Effects of Inhomogeneity and Large Scale Intermittency on Small Scale Turbulence

We report on the effects of inhomogeneity and temporal fluctuations of energy injection on small scale turbulence statistics. We study a 1mx1mx1.5m flow between oscillating grids which produces Taylor Reynolds number 280 while containing regions of nearly homogeneous and highly inhomogeneous turbulence. Large data sets of 3D tracer particle velocities have been collected using stereoscopic high speed cameras with real-time image compression technology. The second and third order Eulerian structure functions are measured in both homogeneous and inhomogeneous regions of the flow. We condition the structure functions on the instantaneous large scale velocity or on the grid phase. At all scales, the structure functions depend strongly on the large scale velocity, but are independent of the grid phase. We see clear signatures of inhomogeneity, but even in the homogeneous region the dependence on the large scale velocity remains at all scales. Previous work has shown that similar correlations extend even to very high Reynolds numbers. Comprehensive measurements of these effects in a laboratory flow allows the possibility of separating the contributions from shear, inhomogeneity, and large scale intermittency.   
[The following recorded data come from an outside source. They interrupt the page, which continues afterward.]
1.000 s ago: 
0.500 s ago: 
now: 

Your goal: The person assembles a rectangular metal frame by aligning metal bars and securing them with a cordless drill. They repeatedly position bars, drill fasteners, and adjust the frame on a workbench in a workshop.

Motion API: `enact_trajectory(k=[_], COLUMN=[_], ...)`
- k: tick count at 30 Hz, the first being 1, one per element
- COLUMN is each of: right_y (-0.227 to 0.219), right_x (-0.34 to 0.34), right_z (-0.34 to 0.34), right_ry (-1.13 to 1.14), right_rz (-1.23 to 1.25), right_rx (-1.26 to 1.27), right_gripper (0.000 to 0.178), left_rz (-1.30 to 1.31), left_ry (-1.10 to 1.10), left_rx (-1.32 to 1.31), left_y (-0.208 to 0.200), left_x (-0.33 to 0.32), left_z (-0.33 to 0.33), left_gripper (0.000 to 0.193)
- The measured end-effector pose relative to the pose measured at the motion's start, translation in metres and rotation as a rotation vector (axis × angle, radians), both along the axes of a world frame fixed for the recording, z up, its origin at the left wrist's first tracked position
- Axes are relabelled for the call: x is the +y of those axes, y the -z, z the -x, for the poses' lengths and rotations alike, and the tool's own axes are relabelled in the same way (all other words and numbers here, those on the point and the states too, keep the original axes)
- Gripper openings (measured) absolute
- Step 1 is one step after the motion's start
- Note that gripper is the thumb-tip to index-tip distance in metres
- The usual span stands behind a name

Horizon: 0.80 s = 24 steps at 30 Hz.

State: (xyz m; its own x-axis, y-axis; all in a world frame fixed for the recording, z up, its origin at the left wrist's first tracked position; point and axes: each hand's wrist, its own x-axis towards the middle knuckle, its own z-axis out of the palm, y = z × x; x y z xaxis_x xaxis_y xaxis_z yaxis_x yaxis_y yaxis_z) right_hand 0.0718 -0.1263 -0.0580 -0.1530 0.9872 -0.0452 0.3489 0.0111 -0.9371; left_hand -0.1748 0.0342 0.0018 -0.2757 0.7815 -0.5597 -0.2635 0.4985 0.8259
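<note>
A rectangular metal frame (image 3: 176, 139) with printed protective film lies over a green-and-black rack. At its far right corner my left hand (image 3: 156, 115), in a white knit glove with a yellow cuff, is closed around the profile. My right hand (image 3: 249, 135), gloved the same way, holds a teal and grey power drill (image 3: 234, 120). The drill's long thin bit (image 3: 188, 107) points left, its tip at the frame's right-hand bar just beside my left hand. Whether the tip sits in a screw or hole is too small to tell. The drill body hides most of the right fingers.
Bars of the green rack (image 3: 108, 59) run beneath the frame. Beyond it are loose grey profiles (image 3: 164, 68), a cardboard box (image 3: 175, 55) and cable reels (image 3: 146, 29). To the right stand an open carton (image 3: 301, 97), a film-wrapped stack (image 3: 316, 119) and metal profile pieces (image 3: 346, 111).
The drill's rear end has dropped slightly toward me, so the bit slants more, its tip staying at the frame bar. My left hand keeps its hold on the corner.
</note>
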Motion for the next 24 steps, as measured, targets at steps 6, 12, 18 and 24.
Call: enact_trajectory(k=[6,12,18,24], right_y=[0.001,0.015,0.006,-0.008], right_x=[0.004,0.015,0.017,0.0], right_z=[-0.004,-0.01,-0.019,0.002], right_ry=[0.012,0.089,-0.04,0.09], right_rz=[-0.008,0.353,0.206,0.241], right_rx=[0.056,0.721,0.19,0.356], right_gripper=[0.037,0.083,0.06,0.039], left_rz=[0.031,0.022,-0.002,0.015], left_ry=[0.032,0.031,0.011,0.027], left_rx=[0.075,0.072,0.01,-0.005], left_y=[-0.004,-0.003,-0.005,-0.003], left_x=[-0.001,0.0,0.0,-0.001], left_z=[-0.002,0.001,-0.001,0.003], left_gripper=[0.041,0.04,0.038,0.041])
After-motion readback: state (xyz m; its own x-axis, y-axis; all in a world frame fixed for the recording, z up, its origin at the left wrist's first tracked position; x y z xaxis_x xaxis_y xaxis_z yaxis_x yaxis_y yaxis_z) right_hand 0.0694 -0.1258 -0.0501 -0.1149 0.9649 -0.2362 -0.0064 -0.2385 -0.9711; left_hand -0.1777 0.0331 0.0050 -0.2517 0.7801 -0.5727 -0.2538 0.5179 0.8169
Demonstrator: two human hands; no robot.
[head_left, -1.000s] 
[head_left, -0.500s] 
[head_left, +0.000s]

High order statistics of turbulence Lagrangian acceleration

It is well known that the Lagrangian acceleration of a fluid element in turbulence is highly intermittent. Therefore it has been a challenge to accurately measure higher order statistics of acceleration. We report measurements of the scaling of acceleration moments with Reynolds number and compare our results with several available theories, including the standard K41, K62 with intermittency correction, and a recent theory advocated by Yakhot and co-workers. We achieved these measurements by optically tracking neutrally buoyant polystyrene microspheres at high spatial and temporal resolution in a nearly homogeneous and isotropic water flow driven by 12 independently controlled propellers in a newly constructed turbulence generator.   
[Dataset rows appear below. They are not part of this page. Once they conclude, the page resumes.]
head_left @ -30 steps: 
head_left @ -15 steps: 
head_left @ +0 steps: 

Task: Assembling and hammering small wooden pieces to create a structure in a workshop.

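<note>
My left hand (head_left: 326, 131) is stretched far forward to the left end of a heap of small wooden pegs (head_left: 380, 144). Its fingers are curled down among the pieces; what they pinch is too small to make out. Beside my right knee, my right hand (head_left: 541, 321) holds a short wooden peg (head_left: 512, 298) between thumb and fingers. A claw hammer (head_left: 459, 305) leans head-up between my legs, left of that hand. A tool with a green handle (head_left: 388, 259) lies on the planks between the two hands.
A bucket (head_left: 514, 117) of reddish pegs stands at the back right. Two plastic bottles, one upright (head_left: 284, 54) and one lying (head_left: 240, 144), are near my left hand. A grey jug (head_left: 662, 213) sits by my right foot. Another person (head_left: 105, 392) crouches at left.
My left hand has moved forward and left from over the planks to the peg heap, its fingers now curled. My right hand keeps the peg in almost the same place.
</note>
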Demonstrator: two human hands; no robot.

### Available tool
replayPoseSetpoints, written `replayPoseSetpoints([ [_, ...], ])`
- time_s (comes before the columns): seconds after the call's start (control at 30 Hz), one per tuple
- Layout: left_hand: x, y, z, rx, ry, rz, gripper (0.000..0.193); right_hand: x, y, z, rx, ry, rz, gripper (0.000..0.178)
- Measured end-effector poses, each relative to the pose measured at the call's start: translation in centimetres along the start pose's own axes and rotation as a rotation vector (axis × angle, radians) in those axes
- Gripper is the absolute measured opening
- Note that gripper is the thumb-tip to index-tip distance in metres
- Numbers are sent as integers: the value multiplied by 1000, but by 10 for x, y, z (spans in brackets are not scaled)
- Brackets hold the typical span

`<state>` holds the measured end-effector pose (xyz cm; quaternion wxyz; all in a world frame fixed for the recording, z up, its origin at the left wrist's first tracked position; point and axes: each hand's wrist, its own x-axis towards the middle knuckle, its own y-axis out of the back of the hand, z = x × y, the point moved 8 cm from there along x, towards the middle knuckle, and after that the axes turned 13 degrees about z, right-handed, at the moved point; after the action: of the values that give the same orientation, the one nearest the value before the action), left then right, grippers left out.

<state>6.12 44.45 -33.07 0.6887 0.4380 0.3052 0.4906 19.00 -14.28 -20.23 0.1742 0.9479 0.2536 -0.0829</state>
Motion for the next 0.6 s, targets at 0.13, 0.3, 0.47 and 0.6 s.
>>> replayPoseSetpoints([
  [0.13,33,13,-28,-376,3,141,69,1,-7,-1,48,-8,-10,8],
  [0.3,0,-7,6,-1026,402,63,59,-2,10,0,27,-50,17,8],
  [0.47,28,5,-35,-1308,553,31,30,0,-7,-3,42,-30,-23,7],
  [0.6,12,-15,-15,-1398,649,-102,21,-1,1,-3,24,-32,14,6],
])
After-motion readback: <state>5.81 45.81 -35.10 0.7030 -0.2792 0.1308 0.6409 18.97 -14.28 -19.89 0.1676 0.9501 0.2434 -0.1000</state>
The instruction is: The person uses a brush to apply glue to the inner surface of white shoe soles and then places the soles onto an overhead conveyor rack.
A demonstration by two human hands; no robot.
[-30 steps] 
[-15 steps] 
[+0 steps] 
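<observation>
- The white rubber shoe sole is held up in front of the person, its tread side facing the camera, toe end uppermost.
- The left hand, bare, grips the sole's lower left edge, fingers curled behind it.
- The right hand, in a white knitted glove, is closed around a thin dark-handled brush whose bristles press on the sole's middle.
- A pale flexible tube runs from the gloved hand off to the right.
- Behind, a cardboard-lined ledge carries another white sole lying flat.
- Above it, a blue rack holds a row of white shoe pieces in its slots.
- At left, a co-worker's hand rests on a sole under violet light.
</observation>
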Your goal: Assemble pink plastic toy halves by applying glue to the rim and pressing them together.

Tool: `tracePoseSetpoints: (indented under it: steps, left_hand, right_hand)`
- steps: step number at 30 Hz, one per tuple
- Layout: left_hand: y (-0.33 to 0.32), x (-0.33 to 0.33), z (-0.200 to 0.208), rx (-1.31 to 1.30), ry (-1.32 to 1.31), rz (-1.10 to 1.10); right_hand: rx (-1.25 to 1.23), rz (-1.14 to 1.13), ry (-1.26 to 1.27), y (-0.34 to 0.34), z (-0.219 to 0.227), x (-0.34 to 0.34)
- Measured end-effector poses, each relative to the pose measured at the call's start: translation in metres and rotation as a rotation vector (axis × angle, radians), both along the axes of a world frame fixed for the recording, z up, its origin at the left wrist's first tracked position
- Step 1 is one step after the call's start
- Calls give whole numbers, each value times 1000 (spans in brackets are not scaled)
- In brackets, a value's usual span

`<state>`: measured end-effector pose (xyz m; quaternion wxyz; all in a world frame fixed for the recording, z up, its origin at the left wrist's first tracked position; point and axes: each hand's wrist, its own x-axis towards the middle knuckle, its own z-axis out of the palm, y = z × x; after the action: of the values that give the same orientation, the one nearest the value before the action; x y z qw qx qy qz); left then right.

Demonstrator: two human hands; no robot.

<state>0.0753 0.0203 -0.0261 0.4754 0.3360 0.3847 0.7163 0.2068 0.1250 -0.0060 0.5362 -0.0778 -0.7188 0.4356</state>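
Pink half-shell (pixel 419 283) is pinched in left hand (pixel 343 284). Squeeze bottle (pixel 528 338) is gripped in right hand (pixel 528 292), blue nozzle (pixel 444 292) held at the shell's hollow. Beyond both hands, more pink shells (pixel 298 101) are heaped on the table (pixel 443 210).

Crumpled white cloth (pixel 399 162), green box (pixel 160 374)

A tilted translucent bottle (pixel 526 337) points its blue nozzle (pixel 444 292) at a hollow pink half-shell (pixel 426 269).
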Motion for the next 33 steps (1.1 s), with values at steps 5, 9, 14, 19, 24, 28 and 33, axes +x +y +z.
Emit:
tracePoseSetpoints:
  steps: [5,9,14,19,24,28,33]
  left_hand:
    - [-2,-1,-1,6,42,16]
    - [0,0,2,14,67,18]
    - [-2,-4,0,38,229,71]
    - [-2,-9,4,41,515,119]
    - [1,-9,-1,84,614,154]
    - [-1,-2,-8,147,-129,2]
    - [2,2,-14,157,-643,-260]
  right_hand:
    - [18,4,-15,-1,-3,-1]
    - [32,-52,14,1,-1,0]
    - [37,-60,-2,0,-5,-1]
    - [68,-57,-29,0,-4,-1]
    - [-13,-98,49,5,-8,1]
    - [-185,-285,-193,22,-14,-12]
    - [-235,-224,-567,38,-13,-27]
Relative dispersion of inertial particles in fully developed turbulence: an experimental study

We report experimental results of the motion of tracer and non-tracer heavy particles obtained by 3-D Lagrangian particle tracking in a fully developed turbulent water flow between counter-rotating disks. The sizes of the non-tracer particles are of the order of the Kolmogorov length scale and their densities range from 2.5 to 7.8. In this study, we focus on the effect of inertia on the separation of two particles in turbulence. The inertia effect is characterized by the Stokes number, the ratio of a particle time scale ($\tau_{p}$) to a flow time scale ($\tau_{f}$). As the separation distance ($r(t)$) changes, the particle time scale remains the same, but the flow time scale increases with the length scale considered according to the classical K41 phenomenology as $\tau_{f} \propto r^{\frac{2}{3}}$. We relate the experimental observations to this scale-dependent Stokes number.   
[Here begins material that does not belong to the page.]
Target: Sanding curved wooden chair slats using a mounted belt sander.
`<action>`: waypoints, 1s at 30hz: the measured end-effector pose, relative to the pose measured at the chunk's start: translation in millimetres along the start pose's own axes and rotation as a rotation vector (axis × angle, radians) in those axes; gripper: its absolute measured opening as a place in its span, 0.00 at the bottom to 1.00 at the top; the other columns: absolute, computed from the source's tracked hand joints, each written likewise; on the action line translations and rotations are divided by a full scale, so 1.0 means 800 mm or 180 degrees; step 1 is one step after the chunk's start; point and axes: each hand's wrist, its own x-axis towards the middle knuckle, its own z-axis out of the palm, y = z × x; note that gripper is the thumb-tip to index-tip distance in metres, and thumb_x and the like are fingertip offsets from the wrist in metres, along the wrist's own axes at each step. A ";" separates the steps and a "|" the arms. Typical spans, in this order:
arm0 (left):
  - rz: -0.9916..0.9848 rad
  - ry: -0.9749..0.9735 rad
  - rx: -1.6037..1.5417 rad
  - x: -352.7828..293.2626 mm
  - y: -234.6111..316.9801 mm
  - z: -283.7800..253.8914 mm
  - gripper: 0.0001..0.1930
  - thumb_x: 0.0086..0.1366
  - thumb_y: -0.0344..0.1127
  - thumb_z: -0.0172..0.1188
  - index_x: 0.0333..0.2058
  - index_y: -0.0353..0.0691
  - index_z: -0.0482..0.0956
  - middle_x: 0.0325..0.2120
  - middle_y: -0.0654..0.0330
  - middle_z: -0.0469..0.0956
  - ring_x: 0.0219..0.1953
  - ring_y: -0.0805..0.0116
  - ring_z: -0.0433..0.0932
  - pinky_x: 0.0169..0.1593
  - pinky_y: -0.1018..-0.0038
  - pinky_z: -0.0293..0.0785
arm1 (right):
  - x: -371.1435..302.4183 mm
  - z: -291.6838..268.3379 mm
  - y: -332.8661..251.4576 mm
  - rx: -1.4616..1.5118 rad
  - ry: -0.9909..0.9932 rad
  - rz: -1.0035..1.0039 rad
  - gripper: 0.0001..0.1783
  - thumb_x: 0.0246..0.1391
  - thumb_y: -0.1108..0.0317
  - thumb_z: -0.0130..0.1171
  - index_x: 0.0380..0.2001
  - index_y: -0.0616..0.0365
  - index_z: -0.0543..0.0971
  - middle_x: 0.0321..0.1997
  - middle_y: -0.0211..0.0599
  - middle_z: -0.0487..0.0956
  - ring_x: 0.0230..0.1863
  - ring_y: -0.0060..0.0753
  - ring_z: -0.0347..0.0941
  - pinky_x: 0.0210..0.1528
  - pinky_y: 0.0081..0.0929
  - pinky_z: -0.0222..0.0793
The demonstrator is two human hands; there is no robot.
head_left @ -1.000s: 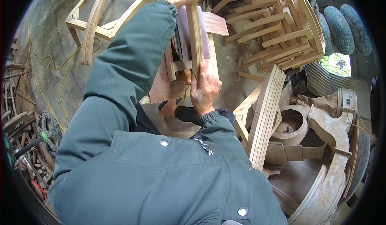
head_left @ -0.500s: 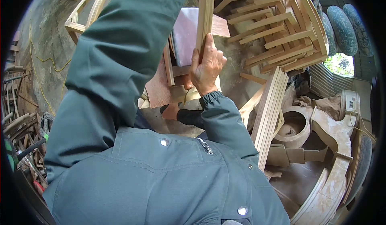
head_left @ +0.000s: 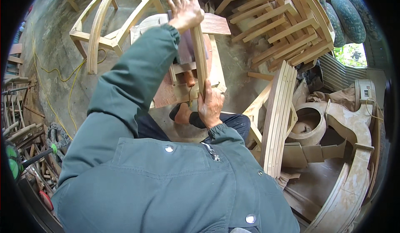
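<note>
A long, slightly curved wooden strip (head_left: 201,52) runs away from me over a low wooden bench. Near its close end, my right hand (head_left: 211,106) is closed around it, thumb on the left side. Farther up, my left hand (head_left: 184,10) lies against the strip with its fingers spread. Beneath the strip is a greyish-purple flat surface (head_left: 186,49), partly hidden by my left sleeve and the strip. An orange-brown handle (head_left: 189,79) sticks out toward me below it. Pale and reddish boards (head_left: 217,24) make up the bench top.
A curved wooden frame (head_left: 95,33) stands at the left, beside a yellow cord (head_left: 75,77). Stacked slatted frames (head_left: 287,24) fill the back right. A bundle of wooden strips (head_left: 277,120) leans at my right, next to a dusty, curved machine housing (head_left: 348,124). Scrap wood lies far left.
My left arm has drawn back, bringing the left hand into view on the strip. The right hand and the strip's near end have come closer to me.
</note>
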 end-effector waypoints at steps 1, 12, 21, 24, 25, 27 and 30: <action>0.0062 -0.0065 0.0028 -0.028 0.008 0.003 0.46 0.67 0.47 0.53 0.77 0.38 0.44 0.74 0.26 0.44 0.78 0.29 0.31 0.75 0.34 0.24 | -0.022 -0.006 0.005 -0.0010 0.0021 0.0012 0.44 0.57 0.65 0.66 0.75 0.59 0.61 0.36 0.39 0.76 0.39 0.45 0.70 0.45 0.42 0.61; 0.0148 -0.0349 -0.0175 -0.245 0.056 -0.015 0.40 0.71 0.39 0.45 0.76 0.29 0.43 0.72 0.20 0.42 0.77 0.24 0.29 0.74 0.33 0.21 | -0.200 -0.104 -0.023 -0.0329 -0.1134 0.0427 0.58 0.49 0.63 0.74 0.78 0.58 0.52 0.32 0.42 0.76 0.32 0.47 0.71 0.36 0.44 0.63; 0.0109 -0.0386 -0.0576 -0.208 0.037 -0.007 0.43 0.68 0.38 0.51 0.76 0.29 0.43 0.72 0.21 0.43 0.77 0.24 0.28 0.73 0.33 0.18 | -0.167 -0.105 -0.027 -0.0559 -0.1032 0.0198 0.59 0.49 0.61 0.73 0.78 0.60 0.51 0.29 0.42 0.76 0.28 0.49 0.70 0.33 0.44 0.60; -0.0138 -0.0400 -0.0713 -0.141 0.012 -0.011 0.43 0.67 0.42 0.51 0.76 0.29 0.45 0.73 0.23 0.45 0.78 0.26 0.30 0.75 0.35 0.19 | -0.093 -0.114 -0.056 -0.0593 -0.0919 0.0126 0.50 0.54 0.62 0.69 0.76 0.60 0.57 0.29 0.40 0.76 0.29 0.46 0.70 0.33 0.43 0.59; -0.0237 -0.0534 -0.0765 -0.116 0.005 -0.019 0.43 0.67 0.42 0.51 0.76 0.30 0.46 0.73 0.24 0.46 0.78 0.27 0.31 0.75 0.36 0.20 | -0.067 -0.118 -0.065 -0.0625 -0.0805 0.0084 0.47 0.56 0.63 0.68 0.76 0.60 0.60 0.29 0.40 0.75 0.29 0.45 0.70 0.33 0.42 0.59; -0.0431 -0.0714 -0.0770 -0.065 -0.012 -0.026 0.43 0.67 0.42 0.51 0.76 0.32 0.47 0.73 0.25 0.47 0.78 0.30 0.33 0.76 0.37 0.22 | -0.009 -0.130 -0.082 -0.0642 -0.0734 0.0069 0.41 0.58 0.65 0.66 0.73 0.60 0.65 0.28 0.39 0.74 0.29 0.44 0.69 0.34 0.42 0.59; -0.0580 -0.1112 -0.0739 0.020 -0.023 -0.006 0.39 0.71 0.46 0.49 0.75 0.36 0.50 0.72 0.28 0.52 0.78 0.29 0.36 0.75 0.35 0.26 | 0.082 -0.148 -0.094 -0.0758 -0.0757 -0.0013 0.39 0.57 0.63 0.66 0.71 0.58 0.69 0.28 0.38 0.74 0.29 0.42 0.70 0.34 0.41 0.60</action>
Effect of polymer additives on high order Lagrangian structure functions of a turbulent flow

According to K41 predictions, Lagrangian high-order moments of the velocity differences should display a universal scaling in the inertial range. Lagrangian Particle Tracking (LPT) measurements and DNS in Newtonian turbulence revealed an anomalous scaling substantially different from that predicted by K41 (N. Mordant et al. 2001 PRL 87 214501, H. Xu et al. 2006 PRL 96 024503, L. Biferale et al. 2005 Phys. Fluids 17 021701). Here we report the high-order Lagrangian structure functions measured in turbulent dilute polymer solutions. We used the LPT technique to perform the measurements in an axisymmetric turbulent flow at moderate Reynolds numbers to avoid polymer degradation. The Weissenberg numbers were above unity and the polymers were stretched by the flow. Under these conditions the polymers were able to exchange energy with the flow and to modify the dynamics of turbulence. The scaling behavior of the dilute polymer solution structure functions is strikingly different from the one observed for Newtonian flows at the same Reynolds number.